In this their decision to concentrate on semi-dwarf varieties almost from their first availability in the UK has been significant. Following the 5.02t/ha they achieved from a 1ha trial plot last season, their preferred variety this season is DK Secret which they are growing alongside sister low biomass hybrid, DK Severyni and a small amount of conventional rape.
“Even though semi-dwarfs haven’t yet matched standard height winter rapes in their official trial performance, they’ve always done us well,” pointed out Rob. “Plus, they’re a lot easier to look after; we can fertilise them well into flowering with our spreader; and we’ve never had them lodge on our relatively high fertility ground.
“Now we have varieties that do a good 5t/ha on our ground, get away quicker in the autumn and have some of the best diseases resistance ratings in the business, we’re even more positive about them.”
Early OSR management at Home Farm is all about the most effective weed control. A pre-em combination of dimethenamid-p, metazachlor and quinmerac gives strong activity against broadleaves in the Morgans’ fine firm seedbeds. This is accompanied by clomazone which deals very effectively with any hedge mustard issues.
A follow-up application of dimethenamid-p, metazachlor and quinmerac in mid-October tops-up the pre-em residuality while the low biomass crop is still close to the ground, with a graminicide to knock cereal volunteers on the head. Propyzamide has yet to prove necessary given the farms ‘favourable’ black-grass situation.
To protect against both phoma and light leaf spot without any PGR effect, Dai specifies a late autumn combination of penthiopyrad and picoxystrobin designed to carry the crop through to the stem extension spray of tebuconazole and prochloraz.
A strobilurin is also included with tebuconazole in an early flowering spray to bolster the crop’s light leaf spot defences, give good early sclerotinia protection and take advantage of its physiological effect in the absence of significant disease. This enables a low dose of boscalid at petal drop to complete the disease management programme.
“Despite good soil fertility levels, we certainly don’t need any conventional plant growth regulation with the semi-dwarfs, but we are looking for some positive canopy management in our programme as well the valuable physiological effect we get from strobs,” noted Dai.
“We often don’t need much in the way of early N either,” Rob added. “Alongside the variable rate P & K we apply each spring to our fully mapped fields, we use poly-sulphate to get all our sulphur on without having to add nitrogen.
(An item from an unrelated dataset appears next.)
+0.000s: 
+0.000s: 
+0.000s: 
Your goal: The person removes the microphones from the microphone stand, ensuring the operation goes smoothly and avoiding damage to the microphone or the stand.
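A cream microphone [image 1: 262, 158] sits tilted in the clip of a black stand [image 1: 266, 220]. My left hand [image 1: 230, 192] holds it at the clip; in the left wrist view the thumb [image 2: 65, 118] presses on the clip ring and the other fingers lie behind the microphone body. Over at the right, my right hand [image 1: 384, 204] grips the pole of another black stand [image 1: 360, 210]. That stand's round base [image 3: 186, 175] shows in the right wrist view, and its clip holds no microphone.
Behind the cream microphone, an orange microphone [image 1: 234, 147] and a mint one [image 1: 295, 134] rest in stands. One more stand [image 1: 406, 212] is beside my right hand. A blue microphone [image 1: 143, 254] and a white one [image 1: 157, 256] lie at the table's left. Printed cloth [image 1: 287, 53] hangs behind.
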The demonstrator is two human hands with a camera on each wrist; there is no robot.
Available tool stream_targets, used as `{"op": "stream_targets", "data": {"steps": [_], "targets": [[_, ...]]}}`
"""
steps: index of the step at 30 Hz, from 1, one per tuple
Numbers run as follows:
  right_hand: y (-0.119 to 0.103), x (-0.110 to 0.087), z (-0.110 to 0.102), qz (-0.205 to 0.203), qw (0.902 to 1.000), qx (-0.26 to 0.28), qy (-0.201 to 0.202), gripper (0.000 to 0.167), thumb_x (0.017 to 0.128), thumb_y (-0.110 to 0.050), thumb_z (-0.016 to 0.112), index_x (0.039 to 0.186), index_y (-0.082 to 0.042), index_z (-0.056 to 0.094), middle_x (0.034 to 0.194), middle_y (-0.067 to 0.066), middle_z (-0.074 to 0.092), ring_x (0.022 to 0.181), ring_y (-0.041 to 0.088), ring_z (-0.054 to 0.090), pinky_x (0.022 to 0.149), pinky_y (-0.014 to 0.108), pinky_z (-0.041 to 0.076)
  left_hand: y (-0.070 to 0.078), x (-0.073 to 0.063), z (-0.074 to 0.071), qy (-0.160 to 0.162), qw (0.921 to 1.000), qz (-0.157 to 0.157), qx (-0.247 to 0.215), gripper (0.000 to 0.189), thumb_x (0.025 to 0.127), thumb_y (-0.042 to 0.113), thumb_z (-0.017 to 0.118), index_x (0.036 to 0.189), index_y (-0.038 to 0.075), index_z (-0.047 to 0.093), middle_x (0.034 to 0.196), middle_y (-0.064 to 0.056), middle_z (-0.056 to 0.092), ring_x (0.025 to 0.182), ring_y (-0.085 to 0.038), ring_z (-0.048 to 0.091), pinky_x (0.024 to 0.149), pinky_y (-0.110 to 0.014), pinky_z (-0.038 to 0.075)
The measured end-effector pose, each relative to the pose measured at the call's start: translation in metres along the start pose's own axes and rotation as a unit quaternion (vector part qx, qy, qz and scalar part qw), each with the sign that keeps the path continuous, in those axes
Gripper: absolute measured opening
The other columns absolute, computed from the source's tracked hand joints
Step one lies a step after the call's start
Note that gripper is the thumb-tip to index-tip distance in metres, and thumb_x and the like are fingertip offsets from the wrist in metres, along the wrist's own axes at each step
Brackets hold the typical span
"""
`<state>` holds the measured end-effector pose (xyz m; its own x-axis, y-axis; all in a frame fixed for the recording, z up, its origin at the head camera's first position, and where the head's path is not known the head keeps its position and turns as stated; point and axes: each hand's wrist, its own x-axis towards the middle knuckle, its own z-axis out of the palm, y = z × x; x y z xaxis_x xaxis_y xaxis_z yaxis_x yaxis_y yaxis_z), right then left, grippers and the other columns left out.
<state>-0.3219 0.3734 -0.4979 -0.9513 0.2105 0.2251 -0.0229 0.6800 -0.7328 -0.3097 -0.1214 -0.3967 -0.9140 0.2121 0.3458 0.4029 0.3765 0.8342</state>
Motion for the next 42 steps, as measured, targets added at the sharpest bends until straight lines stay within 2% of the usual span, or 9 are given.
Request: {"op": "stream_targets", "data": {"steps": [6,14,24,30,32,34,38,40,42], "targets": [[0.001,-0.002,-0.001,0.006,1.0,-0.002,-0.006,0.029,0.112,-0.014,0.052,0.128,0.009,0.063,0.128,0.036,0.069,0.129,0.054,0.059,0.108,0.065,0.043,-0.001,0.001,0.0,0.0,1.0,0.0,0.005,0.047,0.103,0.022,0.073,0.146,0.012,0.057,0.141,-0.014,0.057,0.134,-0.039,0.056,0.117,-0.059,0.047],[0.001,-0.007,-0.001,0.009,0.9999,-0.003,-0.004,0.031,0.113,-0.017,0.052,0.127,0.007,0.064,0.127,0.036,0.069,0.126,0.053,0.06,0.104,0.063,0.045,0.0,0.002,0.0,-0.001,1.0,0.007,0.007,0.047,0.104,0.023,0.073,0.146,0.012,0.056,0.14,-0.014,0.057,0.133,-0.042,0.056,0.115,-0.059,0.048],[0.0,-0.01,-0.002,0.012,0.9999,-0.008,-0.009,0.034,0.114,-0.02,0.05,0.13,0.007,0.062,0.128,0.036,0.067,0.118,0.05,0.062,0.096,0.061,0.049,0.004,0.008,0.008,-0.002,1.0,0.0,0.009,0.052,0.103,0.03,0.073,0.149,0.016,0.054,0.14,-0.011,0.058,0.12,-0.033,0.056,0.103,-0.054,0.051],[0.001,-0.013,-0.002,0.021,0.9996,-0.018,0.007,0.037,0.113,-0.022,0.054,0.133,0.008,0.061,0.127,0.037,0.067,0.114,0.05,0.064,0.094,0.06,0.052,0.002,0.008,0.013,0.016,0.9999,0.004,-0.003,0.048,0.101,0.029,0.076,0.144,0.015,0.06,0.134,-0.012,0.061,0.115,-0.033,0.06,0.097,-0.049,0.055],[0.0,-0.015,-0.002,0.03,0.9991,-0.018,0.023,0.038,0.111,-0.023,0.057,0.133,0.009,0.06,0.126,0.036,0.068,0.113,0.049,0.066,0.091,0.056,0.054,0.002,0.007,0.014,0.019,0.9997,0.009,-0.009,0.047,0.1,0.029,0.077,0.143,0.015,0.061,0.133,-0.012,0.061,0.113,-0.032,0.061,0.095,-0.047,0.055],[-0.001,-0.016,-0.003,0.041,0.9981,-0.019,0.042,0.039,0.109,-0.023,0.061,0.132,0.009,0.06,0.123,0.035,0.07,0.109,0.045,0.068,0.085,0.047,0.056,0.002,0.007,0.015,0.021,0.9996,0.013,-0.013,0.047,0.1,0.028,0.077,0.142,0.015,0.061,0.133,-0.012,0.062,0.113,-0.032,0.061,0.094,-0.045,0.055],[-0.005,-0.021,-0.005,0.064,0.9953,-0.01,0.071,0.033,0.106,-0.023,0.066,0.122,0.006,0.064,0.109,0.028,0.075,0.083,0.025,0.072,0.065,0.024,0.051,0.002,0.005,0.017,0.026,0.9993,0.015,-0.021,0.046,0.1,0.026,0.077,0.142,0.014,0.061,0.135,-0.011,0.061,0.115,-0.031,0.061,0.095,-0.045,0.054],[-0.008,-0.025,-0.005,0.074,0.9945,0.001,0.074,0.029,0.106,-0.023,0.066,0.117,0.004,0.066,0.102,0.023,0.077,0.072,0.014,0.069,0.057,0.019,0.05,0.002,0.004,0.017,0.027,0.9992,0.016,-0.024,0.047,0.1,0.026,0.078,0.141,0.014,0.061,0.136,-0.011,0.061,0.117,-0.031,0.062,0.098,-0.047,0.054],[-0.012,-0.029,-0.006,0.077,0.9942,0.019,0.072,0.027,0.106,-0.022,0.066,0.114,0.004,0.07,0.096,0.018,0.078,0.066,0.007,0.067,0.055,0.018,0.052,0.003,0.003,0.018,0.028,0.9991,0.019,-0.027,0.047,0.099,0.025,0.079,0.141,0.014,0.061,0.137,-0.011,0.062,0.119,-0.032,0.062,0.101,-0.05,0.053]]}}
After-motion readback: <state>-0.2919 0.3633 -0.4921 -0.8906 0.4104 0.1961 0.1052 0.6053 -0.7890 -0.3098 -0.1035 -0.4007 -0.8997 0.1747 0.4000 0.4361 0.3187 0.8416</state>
We generally apply around 185 kg/ha as soon as we can travel in the spring, giving it the time it needs to work. At 48% sulphate and 14% potash with extra magnesium it’s good value.
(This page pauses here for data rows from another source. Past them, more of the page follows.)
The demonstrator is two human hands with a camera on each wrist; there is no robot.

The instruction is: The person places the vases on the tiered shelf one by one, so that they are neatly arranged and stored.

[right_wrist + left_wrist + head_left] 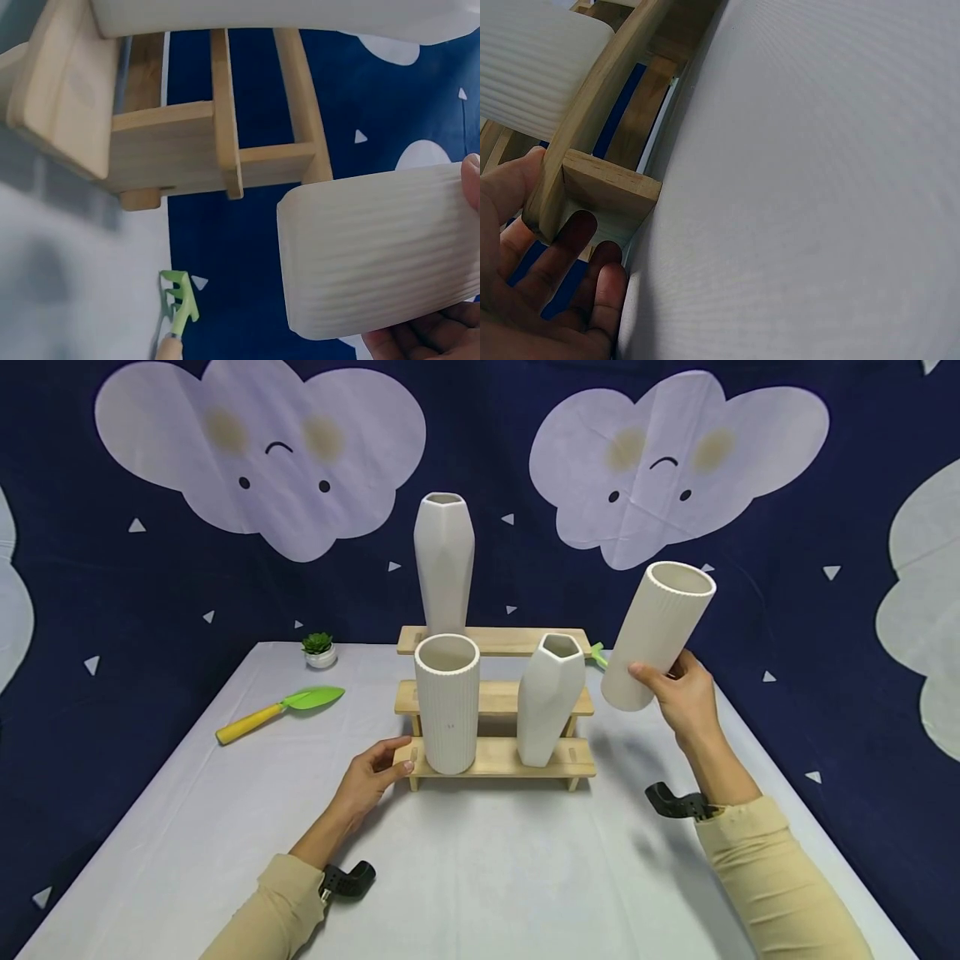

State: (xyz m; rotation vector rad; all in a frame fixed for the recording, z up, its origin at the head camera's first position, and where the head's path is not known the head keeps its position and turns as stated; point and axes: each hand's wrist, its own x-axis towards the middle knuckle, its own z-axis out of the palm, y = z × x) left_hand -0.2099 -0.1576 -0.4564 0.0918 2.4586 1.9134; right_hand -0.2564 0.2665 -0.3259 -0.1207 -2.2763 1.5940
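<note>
My right hand (688, 700) grips a white ribbed cylindrical vase (654, 631) low on its side, holding it tilted in the air right of a three-step wooden stand (497, 758). In the right wrist view the ribbed vase's base end points toward the stand, apart from it. At the stand's left end, my left hand (371, 777) pinches the lowest step, thumb on one side and fingers around the end in the left wrist view. That step bears another ribbed vase (447, 718) on the left and a faceted white vase (551, 702) on the right. A taller faceted vase (444, 564) stands on the top step.
A yellow-handled green trowel (281, 712) and a small potted succulent (320, 652) lie to the left on the white-covered table (480, 877). Behind the stand's right end is a green hand rake (180, 300). A dark blue cloud-print cloth (480, 427) rises behind the table.
</note>
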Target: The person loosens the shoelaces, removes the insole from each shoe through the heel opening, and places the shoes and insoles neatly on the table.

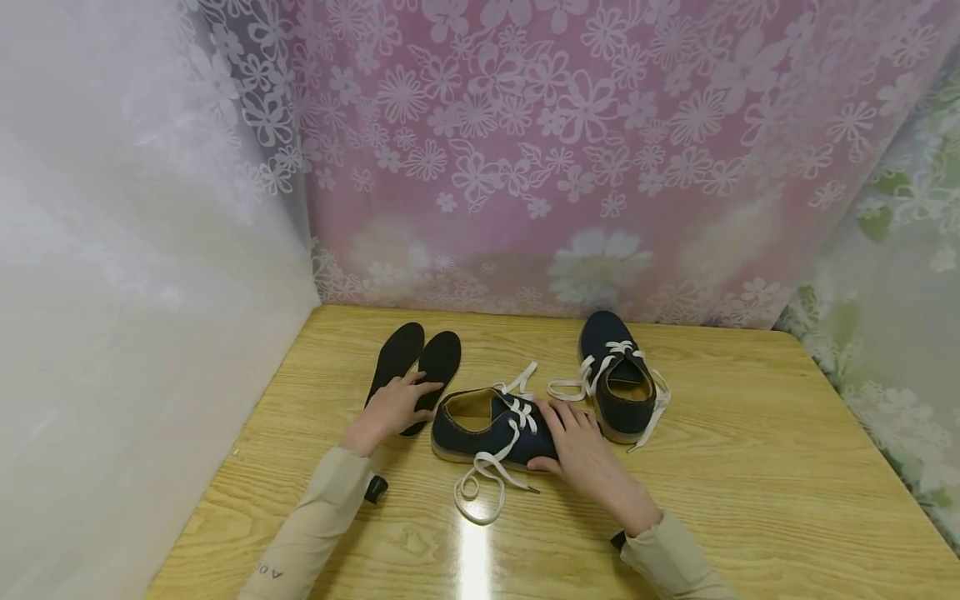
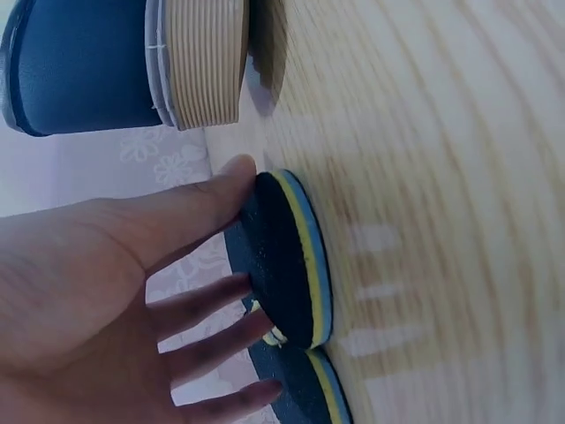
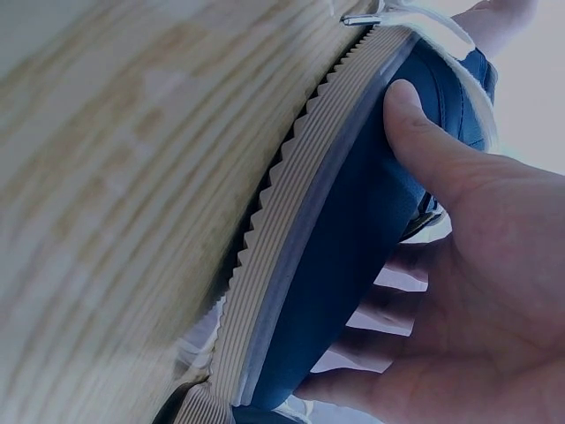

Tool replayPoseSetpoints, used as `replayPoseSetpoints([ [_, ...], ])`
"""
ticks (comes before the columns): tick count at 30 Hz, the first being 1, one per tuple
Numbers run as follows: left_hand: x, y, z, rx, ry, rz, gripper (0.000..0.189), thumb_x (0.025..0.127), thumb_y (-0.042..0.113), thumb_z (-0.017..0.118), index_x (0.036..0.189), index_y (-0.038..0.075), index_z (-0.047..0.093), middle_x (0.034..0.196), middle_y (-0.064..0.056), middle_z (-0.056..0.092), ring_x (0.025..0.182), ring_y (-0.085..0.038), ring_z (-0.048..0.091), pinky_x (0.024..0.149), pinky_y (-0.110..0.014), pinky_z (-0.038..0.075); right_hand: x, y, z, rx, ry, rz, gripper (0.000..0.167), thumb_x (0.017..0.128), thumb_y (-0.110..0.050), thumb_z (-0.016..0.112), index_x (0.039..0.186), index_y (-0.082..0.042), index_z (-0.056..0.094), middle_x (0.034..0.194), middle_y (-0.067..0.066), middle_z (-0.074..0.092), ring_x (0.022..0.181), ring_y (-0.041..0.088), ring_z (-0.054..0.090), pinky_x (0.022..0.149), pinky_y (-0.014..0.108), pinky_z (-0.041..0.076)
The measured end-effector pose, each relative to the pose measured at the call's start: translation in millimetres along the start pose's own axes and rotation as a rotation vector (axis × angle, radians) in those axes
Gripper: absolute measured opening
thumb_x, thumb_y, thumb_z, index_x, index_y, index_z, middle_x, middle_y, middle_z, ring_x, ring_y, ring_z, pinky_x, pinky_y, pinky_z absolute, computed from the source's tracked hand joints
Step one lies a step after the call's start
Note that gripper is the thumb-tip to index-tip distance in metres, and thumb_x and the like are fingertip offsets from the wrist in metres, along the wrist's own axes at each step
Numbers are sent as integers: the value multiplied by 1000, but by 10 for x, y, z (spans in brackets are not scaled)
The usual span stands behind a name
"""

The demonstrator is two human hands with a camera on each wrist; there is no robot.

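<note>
My right hand (image 1: 581, 446) grips the front of a navy lace-up shoe (image 1: 457, 429) lying sideways on the table. Its thumb presses the near side in the right wrist view, and the fingers reach over the upper. Loose white laces (image 1: 480, 492) trail from this shoe. Over a pair of black insoles my left hand (image 1: 392, 410) is spread. Its thumb touches the edge of the right insole (image 1: 441, 358), while the other fingers lie loosely across. Beside it is the left insole (image 1: 399, 350). Yellow and blue layers show along the insole edge in the left wrist view.
A second navy shoe (image 1: 606, 333) with loose white laces stands behind my right hand, toe toward the back. The wooden table (image 1: 750, 467) meets a pink flowered curtain (image 1: 525, 167) at the back and a pale wall (image 1: 150, 292) on the left.
</note>
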State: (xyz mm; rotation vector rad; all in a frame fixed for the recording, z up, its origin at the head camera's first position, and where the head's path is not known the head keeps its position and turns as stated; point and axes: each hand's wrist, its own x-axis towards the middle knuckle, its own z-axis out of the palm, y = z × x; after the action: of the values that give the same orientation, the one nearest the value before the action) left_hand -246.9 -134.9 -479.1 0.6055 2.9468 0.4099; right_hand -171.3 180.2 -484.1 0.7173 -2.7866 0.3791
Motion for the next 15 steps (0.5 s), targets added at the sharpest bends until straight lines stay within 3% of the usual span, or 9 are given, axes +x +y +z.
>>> replayPoseSetpoints([
  [9,130,66,23,14,67,19,48,95,21,73,141,15,62,144,-23,49,115,-45,53,90,-54,52,6,6,-10,-1,-4,-2,90,80,-43,84,149,-1,45,135,24,53,122,50,53,95,70,44],
  [15,193,121,52,20,61,14,47,97,18,71,142,16,61,145,-25,46,121,-46,50,87,-51,54,3,5,-16,0,-10,-9,89,80,-42,83,149,0,45,136,25,53,120,50,54,93,69,45],
])
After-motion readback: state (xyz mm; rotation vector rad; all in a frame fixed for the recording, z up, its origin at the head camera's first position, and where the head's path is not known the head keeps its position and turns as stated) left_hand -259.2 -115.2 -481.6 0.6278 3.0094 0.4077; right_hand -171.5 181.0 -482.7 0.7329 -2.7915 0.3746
“Overall, we reckon around 220-240 kg/ha of nitrogen is about right for our crops. Our first split in the spring is usually only around 35kg/ha. With the nitrogen from the sewage sludge this is all we need. We then add a further 100kg/ha at stem extension and keep 65kg/ha back as late as we can to feed the seed rather than the canopy.
“The semi-dwarfs really help here, allowing us to hold-off on spreading our final nitrogen a lot longer than we ever can with standard height varieties.
“I have to say pre-harvest spraying is much less of a problem with these types too,” he continued. “They’re far quicker to harvest. Their height, pod shatter resistance and the pod sticker we always use as a belt and braces mean we get all their yield in the tank.
“Another advantage is stubbles that are altogether less demanding – and time-consuming – to deal with. We really appreciate this with the scale of the autumn workload our harvesting and drilling contracts bring.
“Reliably good performance with as little worry as possible is what we need from our OSR. I’m sure we have plenty of room for improvement as we target a consistent 5t/ha-plus. But what we can’t afford is any unnecessary extra equipment investment. So it’s really a matter of finding ways of continuing to making more from what we’ve got.”